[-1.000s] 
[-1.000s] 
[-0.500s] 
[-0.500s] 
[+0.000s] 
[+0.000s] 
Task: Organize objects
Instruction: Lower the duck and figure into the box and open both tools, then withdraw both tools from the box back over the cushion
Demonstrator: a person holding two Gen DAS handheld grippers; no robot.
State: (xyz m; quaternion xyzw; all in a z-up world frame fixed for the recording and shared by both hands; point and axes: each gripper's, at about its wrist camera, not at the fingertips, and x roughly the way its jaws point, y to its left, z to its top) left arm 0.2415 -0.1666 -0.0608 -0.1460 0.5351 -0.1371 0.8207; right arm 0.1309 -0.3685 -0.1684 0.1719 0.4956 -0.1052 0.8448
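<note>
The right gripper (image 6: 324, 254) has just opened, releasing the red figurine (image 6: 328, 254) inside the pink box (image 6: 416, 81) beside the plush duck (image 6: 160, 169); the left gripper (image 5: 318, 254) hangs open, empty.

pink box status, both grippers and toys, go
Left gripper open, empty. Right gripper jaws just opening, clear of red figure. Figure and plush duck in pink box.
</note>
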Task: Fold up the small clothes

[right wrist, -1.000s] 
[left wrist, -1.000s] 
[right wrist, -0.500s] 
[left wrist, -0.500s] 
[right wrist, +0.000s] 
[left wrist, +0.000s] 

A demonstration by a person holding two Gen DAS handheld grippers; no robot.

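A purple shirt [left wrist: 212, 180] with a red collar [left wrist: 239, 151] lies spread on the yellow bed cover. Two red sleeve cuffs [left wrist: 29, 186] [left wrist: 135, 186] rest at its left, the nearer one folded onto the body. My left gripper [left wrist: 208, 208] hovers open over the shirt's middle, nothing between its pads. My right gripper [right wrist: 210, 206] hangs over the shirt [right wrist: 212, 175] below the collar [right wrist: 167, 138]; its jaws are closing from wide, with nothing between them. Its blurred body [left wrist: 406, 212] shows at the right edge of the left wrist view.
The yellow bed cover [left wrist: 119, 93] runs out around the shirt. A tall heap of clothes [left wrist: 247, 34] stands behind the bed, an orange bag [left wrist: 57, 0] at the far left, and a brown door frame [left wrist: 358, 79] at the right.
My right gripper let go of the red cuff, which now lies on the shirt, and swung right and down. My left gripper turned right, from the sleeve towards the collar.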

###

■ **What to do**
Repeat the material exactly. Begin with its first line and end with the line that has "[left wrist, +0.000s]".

■ **Written reply**
[-1.000s] 
[-1.000s] 
[-0.500s] 
[-0.500s] 
[+0.000s] 
[+0.000s] 
Task: Organize objects
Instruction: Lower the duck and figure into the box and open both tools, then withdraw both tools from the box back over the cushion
Demonstrator: a person holding two Gen DAS handheld grippers; no robot.
State: (xyz m; quaternion xyzw; all in a z-up world frame fixed for the recording and shared by both hands; point and axes: each gripper's, at about its wrist camera, not at the fingertips, and x roughly the way its jaws point, y to its left, z to its top) left arm 0.2415 -0.1666 -0.0608 -0.1460 0.5351 -0.1371 0.8207; right arm 0.1309 -0.3685 -0.1684 0.1719 0.4956 -0.1052 0.8448
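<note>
The right gripper (image 6: 324, 254) has just opened, releasing the red figurine (image 6: 328, 254) inside the pink box (image 6: 416, 81) beside the plush duck (image 6: 160, 169); the left gripper (image 5: 318, 254) hangs open, empty.

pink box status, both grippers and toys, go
Left gripper open, empty. Right gripper jaws just opening, clear of red figure. Figure and plush duck in pink box.
</note>
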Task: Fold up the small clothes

[right wrist, -1.000s] 
[left wrist, -1.000s] 
[right wrist, -0.500s] 
[left wrist, -0.500s] 
[right wrist, +0.000s] 
[left wrist, +0.000s] 

There is nothing more to the exercise.